Cash rates were consistently higher than at the Augustine on the same nights, while points pricing sat comfortably below the 85K cap throughout. It also played a different role: modern, central, energetic, and clearly distinct from the other two stays.

No topping up. No stretching. No second-guessing.

This is exactly what that certificate is for.

The IHG night: function beats aesthetics

The Holiday Inn Prague filled a different role.

We were arriving late, and the first night fell on a Friday, typically the most expensive cash night of the weekend. It was also the night we were least likely to meaningfully use the hotel.

That made it the ideal place to deploy a capped, expiring IHG certificate.

Even on a purely numerical basis, anything north of roughly 0.5 cents per point is already acceptable for IHG. With a short-lived Flex certificate, the logic is simpler still: cash does not expire, certificates do.

This night absorbed arrival friction and cleared expiry risk from the rest of the stay. That was its job.

The boutique night, done deliberately

That left The Grand Mark Prague, booked via FHR.

This was always intended to be the single boutique stay. The key decision was when to use it.

We deliberately booked the Grand Mark on the cheapest night of the stay, not the most expensive.

On paper, the rate was $366. After applying the $300 Amex FHR statement credit, the net cash outlay dropped to $66.

Separately, the FHR booking itself came with the standard on-property package, including the $100 property credit and daily breakfast for two.

Choosing the lowest-rate night did several things at once:

  • The $300 credit stretched furthest in percentage terms

  • Total cash outlay on the trip collapsed

  • Sunday check-in meant lower occupancy and better odds of upgrades or attention

  • Booking the cheapest King room became a feature, not a constraint

FHR statement credits are calendar-bound cash equivalents. Using them where they have the greatest marginal impact is the entire point.

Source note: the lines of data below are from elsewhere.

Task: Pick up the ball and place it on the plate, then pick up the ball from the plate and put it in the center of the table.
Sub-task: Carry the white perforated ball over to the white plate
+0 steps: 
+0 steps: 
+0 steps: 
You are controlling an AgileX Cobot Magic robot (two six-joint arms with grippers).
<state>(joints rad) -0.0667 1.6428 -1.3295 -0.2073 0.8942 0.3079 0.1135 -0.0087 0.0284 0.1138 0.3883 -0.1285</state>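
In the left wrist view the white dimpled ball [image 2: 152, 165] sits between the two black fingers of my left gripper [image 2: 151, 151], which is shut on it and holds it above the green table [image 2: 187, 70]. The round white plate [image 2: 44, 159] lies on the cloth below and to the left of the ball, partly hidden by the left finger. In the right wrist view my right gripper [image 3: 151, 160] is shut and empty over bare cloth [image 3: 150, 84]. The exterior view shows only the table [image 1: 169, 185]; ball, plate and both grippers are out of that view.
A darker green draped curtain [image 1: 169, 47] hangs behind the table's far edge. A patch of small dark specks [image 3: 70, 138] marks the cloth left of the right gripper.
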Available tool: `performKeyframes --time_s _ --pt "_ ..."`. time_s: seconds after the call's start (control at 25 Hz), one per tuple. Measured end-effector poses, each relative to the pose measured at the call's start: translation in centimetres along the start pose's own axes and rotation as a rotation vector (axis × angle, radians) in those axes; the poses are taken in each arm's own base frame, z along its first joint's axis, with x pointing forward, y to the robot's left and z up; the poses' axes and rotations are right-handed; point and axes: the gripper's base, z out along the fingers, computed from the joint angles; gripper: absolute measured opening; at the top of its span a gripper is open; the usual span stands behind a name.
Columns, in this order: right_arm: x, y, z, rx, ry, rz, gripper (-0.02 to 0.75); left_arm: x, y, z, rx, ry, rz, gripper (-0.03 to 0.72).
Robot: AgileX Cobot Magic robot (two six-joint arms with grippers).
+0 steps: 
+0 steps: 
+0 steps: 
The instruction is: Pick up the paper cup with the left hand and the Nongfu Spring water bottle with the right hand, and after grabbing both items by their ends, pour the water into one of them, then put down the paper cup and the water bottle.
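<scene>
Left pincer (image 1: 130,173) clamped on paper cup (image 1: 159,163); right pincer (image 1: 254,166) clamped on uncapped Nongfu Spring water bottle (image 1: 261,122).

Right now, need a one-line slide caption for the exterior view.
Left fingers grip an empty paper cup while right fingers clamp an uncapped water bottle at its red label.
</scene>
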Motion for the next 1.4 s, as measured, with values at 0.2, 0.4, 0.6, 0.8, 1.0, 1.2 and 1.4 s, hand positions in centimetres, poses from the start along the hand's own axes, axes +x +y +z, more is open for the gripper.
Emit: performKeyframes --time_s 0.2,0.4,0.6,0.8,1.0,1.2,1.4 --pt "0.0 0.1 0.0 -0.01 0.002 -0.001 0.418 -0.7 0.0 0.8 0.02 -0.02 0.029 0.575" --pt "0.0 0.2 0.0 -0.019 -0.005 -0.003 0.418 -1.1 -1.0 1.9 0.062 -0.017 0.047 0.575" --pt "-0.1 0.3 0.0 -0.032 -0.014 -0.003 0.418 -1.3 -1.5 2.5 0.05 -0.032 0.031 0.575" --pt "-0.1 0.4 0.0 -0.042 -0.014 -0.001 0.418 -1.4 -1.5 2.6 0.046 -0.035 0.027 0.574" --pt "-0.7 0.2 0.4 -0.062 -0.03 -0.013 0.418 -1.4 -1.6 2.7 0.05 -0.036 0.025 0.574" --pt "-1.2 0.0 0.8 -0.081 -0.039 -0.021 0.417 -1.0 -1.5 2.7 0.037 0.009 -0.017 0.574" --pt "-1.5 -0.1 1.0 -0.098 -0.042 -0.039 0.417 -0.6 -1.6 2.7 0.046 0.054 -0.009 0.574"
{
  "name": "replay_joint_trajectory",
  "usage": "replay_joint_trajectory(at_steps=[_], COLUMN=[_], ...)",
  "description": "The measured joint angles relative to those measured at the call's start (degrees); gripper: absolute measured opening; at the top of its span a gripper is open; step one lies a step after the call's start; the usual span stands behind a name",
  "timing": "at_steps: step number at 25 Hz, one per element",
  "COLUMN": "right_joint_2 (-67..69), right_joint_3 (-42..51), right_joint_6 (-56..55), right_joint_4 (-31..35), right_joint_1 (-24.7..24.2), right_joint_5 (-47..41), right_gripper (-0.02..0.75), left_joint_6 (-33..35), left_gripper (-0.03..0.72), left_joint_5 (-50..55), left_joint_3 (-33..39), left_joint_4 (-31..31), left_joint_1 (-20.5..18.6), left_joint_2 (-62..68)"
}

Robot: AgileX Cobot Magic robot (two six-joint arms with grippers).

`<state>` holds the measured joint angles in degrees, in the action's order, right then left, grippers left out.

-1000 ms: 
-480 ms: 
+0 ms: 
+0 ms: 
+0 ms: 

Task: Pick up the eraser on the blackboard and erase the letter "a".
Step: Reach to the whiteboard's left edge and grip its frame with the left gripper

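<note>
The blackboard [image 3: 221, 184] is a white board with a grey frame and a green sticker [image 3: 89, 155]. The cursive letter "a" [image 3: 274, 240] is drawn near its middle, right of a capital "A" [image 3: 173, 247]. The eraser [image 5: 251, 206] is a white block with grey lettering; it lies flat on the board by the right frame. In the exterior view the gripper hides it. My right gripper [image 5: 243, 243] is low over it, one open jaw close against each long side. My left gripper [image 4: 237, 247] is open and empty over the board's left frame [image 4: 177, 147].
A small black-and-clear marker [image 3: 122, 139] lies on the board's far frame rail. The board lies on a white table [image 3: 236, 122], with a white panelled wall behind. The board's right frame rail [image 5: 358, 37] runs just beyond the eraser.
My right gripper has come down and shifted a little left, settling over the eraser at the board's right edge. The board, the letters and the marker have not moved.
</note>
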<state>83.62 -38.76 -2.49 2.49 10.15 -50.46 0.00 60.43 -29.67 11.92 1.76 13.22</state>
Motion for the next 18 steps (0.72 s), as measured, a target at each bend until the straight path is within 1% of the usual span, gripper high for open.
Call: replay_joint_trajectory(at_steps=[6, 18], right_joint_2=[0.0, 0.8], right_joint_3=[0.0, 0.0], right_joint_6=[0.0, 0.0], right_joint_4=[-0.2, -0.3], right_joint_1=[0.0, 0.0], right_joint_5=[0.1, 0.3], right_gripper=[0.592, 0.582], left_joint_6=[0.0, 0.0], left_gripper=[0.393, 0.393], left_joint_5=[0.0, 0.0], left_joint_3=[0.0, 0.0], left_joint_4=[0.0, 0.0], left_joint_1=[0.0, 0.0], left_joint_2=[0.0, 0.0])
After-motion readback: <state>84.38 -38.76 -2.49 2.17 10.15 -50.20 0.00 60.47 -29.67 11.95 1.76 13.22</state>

It also meant the best night of the stay was the last one. Not everyone can push a weekend into Monday, but when you can, the payoff is real.

The end result, in numbers

Stepping back, the arithmetic is simple:

  • Three nights in Prague

  • Two expiring free night certificates used

  • One $300 Amex FHR statement credit deployed

  • Total net cash paid for accommodation: $66

  • Plus the FHR on-property benefits on the boutique night

No points top-ups. No speculative valuations. No forced fits.

Each asset went to the night that actually needed it.

We haven’t taken the trip yet. The point here isn’t how it feels in hindsight, but how the decisions stack up with the information available at the time.

How it all stacked

Unlike the flight booking that prompted a closer look at marginal pricing, nothing here was a push:

  • The IHG certificate went to the night that mattered least.

  • The Marriott certificate went to the night that displaced the most cash.

  • The FHR statement credit went to the night where it stretched furthest.

Changing hotels did not complicate the trip. It created the structure that made everything line up.

Sometimes the programs fight you. Sometimes they cooperate. The real work is not always in finding the highest-value redemption in isolation.

It can just be noticing which night actually needs which tool.